I say ‘at last’ as it seems to me in my impatience that my sowings and plantings are taking their time this year. Moving north by 150 miles last autumn I should of course expect things to wake up more cautiously in this part of the world although weren’t those crocuses on display just as soon as in my home in the midlands? The ‘early’ potatoes are particularly slow; in spite of weeks chitting followed by weeks in the soil, pre-enriched and pre-warmed under black cover, not a single shoot is emerging. Broad beans are almost as shy.
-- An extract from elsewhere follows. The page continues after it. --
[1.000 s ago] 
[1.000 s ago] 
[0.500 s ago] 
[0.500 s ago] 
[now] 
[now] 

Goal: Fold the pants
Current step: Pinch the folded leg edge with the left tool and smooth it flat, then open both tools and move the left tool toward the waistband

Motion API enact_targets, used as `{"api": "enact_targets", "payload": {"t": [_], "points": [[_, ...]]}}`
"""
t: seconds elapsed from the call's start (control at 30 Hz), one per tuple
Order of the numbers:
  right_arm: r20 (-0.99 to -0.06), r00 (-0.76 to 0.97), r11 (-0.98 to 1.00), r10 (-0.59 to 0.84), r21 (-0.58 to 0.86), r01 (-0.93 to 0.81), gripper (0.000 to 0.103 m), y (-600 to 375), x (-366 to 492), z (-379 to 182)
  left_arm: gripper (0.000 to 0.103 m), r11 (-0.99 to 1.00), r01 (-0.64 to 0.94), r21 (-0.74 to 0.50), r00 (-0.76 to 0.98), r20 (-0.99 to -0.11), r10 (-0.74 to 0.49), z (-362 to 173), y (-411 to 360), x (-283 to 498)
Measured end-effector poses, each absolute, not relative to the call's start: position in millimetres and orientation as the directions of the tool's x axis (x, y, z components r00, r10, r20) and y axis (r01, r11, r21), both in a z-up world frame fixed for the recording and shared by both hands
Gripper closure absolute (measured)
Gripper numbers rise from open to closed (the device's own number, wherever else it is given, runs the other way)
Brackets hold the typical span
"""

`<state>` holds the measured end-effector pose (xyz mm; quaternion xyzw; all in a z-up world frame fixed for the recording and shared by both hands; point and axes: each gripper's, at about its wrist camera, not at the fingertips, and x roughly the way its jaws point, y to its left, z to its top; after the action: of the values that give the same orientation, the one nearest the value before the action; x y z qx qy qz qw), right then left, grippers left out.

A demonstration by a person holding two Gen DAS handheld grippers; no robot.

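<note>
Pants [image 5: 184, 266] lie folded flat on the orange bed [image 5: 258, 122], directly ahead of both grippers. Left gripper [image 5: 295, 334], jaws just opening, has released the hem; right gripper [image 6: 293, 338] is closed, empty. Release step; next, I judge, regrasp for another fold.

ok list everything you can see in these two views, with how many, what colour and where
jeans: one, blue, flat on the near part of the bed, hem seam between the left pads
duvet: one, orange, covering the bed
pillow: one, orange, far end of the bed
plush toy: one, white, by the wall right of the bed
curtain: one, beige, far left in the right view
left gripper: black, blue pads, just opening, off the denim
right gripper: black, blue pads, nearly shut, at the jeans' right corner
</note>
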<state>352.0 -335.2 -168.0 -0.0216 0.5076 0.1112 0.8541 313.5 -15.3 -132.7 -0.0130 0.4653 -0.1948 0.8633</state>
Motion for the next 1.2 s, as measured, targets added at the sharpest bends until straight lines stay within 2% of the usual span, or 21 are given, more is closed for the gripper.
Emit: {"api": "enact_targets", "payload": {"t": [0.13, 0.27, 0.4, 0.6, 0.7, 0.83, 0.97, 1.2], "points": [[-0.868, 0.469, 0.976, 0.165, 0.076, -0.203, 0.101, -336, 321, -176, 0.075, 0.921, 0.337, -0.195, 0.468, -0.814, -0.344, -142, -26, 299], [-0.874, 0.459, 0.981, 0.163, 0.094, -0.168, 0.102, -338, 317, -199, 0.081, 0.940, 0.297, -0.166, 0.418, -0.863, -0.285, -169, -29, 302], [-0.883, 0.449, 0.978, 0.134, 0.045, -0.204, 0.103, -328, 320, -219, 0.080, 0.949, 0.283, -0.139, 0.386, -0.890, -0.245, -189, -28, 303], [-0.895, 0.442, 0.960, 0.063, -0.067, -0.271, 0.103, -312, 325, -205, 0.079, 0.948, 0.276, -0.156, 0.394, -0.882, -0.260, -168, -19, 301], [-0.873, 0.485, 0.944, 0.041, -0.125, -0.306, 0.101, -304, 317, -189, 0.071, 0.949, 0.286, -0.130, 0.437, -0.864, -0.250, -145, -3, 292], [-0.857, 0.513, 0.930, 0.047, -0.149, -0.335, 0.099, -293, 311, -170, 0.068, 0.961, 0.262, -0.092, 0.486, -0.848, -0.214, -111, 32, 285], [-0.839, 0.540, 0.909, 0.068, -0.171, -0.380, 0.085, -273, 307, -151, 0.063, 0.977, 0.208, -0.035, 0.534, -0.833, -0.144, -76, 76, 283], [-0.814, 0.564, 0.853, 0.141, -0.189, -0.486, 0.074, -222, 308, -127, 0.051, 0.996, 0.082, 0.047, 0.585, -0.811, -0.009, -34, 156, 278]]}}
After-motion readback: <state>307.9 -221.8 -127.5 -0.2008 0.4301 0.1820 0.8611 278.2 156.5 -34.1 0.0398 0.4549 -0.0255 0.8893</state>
I’ve all but given up on some shrubs and herbaceous perennials completely; but at least the Hostas in the bog garden I made after Christmas are sending up determined spears and will soon make a great show of leaves – if the slugs don’t stop them.
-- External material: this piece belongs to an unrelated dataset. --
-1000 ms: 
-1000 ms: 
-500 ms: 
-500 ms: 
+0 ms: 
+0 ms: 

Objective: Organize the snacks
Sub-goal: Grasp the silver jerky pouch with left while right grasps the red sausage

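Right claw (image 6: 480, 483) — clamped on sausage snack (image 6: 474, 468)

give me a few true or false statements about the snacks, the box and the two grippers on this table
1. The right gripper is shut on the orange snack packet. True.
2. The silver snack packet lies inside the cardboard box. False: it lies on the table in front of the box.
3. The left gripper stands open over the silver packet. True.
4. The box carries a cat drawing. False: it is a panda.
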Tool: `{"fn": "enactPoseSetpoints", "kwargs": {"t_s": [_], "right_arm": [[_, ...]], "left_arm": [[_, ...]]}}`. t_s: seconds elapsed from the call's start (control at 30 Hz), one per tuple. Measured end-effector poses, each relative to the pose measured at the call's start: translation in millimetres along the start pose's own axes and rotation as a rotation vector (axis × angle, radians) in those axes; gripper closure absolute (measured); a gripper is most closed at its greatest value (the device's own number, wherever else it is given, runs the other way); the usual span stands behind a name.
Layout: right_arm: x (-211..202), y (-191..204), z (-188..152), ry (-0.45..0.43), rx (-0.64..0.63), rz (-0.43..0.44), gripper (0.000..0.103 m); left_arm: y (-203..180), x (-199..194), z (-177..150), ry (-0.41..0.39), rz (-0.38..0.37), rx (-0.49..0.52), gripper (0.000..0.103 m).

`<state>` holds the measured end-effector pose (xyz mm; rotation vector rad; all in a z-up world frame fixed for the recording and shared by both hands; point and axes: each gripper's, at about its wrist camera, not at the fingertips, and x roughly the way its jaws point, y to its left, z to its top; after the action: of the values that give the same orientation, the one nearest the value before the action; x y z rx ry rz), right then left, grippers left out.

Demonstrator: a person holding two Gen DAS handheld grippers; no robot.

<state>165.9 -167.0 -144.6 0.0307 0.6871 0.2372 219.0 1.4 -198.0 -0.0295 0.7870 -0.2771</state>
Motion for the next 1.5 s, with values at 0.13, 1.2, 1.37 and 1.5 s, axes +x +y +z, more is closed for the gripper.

I shouldn’t be so impatient but that’s the kind of gardener I am: I want to be out making things happen to my timetable, testing nature’s boundaries with schemes to warm things up, catch the light, beat the pests, put on a show. Nature, on the other hand, is quite happy with its own plan. The scattering of flowers growing around the Meeting House without any intervention from me is proof of that. Best be guided by its schedule rather than trying to control everything; grow what wants to grow when it wants to grow and not what doesn’t even if it’s feasible with large amounts of energy and inputs to force it. That doesn’t stop tinkering of course. In fact, it’s almost the first thing to do in a new place – otherwise how do you find out what will work?
One of the most useful pieces of advice from the world of permaculture is to ‘observe and interact’. Both are crucial to discovering how to work with any particular environment. We need to watch what happens naturally, then watch what happens if we move a pebble to know if moving pebbles is a good idea. All very scientific and all quite challenging for impatient types like me.
It doesn’t just go for gardens either. Leaders of any description do well to wait a while before suggesting any changes to the way their teams, groups or movements go about things. And in everyday life, moving to a new place prompts a great deal of finding out about how things tick, the better to find one’s place in the community.
What’s more, observing and interacting don’t need to stop; in fact they should never stop if we’re to be successful gardeners, group members, creatives, people. Why? Because like it or not, things evolve. We only need to look at the state of the world in 2017 to verify that.